• WORK INSTRUCTION: The lines you need are those holding the word "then"; pull them from the material.

• AVAILABLE DATA:
--------
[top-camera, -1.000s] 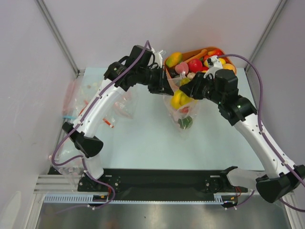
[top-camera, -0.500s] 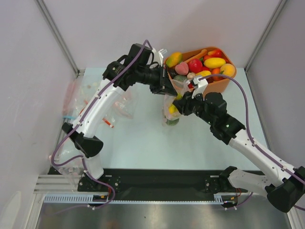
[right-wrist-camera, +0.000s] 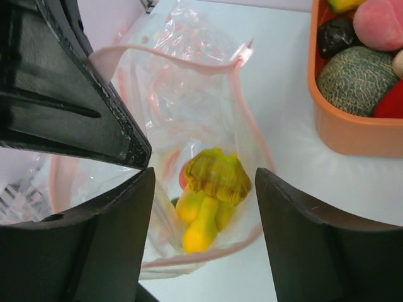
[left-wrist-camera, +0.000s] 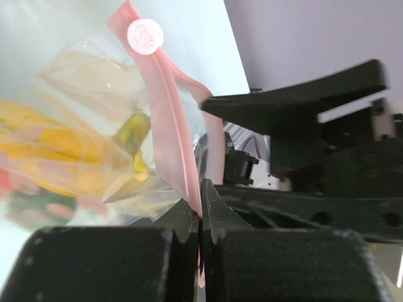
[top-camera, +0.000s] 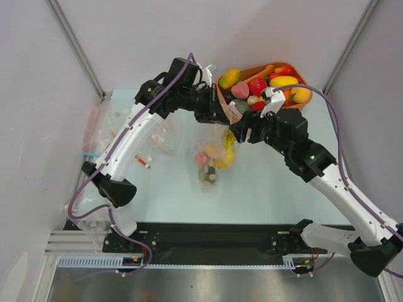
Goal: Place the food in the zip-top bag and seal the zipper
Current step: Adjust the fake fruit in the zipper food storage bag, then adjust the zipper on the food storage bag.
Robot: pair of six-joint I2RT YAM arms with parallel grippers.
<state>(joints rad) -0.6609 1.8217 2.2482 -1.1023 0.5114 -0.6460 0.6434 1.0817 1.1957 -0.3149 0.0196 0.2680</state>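
Across the table (top-camera: pixel 277 189), the left arm (top-camera: pixel 135 135) and right arm (top-camera: pixel 327 176) are meeting near the far edge, just in front of the orange tub (right-wrist-camera: pixel 352 135) that is sitting in the far right corner, while loose clear bags (top-camera: pixel 160 135) are lying toward the left edge. The zip-top bag (top-camera: pixel 213 160) is hanging from its top edge between the two arms, its body trailing toward the middle of the table; a second ago it was drooping more to the right, so it is swinging leftward now. It is looking thin, crumpled and clear, with faint pink dots, and its mouth is gaping wide under the right wrist. The zipper (left-wrist-camera: pixel 167 126) is showing as a pale pink strip, unsealed, looping round the open mouth. The left fingers (left-wrist-camera: pixel 192 229) are pressing together on that strip, pinching it and holding the mouth up. The right fingers (right-wrist-camera: pixel 296 226), narrower a second ago, are now standing spread and gripping nothing, directly above the opening. Below them a yellow-green piece (right-wrist-camera: pixel 211 189) is lying inside the bag with other small pieces. This probably means one more item is being delivered, while much food (top-camera: pixel 258 85) is still waiting in the tub, so filling is probably continuing and sealing is not yet beginning.
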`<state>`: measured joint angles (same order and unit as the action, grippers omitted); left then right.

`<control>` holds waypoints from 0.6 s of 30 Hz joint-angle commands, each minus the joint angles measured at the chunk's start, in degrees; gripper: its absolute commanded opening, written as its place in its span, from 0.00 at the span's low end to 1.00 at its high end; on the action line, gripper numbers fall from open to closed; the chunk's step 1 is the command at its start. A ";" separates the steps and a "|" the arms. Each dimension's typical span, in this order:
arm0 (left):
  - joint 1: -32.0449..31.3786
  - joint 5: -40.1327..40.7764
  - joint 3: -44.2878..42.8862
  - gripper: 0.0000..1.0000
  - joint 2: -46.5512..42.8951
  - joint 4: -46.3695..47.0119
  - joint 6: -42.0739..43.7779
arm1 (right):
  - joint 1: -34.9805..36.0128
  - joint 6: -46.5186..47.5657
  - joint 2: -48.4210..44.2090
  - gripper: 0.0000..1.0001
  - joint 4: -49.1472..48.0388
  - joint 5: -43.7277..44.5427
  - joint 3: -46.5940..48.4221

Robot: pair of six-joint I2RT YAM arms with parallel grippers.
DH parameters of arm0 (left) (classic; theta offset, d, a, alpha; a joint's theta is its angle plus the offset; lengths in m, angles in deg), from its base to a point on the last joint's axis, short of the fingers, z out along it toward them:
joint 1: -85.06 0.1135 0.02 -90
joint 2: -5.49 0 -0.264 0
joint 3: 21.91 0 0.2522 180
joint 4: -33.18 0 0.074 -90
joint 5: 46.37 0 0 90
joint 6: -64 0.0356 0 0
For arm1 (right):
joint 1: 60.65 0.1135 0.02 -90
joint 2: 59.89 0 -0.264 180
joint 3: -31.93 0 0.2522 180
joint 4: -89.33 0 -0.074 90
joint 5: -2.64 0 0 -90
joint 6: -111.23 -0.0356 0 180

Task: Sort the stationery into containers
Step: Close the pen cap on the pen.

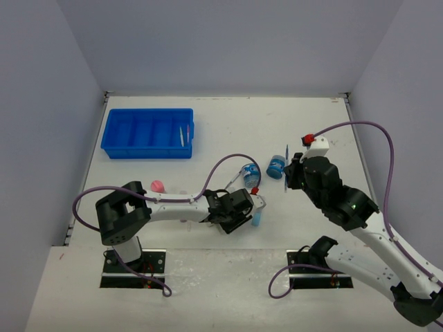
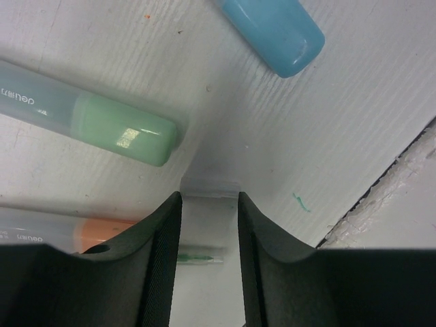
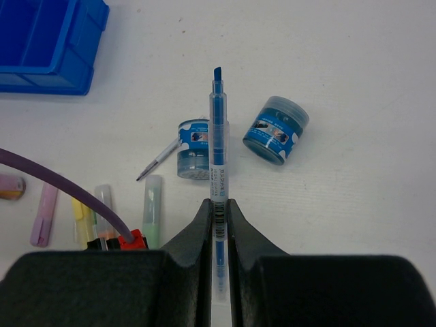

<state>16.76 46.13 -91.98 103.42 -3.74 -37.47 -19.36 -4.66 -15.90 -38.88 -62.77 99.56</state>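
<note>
The blue tray (image 1: 147, 133) stands at the far left with thin pens (image 1: 183, 135) in its right compartment. My left gripper (image 2: 210, 197) is low over the table, its jaws shut against both sides of a pale translucent marker stick (image 2: 210, 225) with a green tip inside. A green marker (image 2: 102, 122), an orange one (image 2: 88, 233) and a blue one (image 2: 276, 30) lie around it. My right gripper (image 3: 218, 204) is shut on a thin blue pen (image 3: 217, 136), held above two round blue tubs (image 3: 194, 148) (image 3: 276, 129).
A thin pen (image 3: 158, 158) lies against the left tub. Purple (image 3: 42, 214) and yellow (image 3: 80, 221) markers lie left of the green one. A pink-capped bottle (image 1: 157, 186) sits beside the left arm. The table's edge (image 2: 381, 197) runs close to the left gripper.
</note>
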 commanded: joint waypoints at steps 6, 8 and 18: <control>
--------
• RESULT FOR THIS EXERCISE:
Current step: Adjust the fake fruit in the zipper food storage bag, then adjust the zipper on the food storage bag.
`<state>`: measured joint angles (same order and unit as the action, grippers omitted); left then right.

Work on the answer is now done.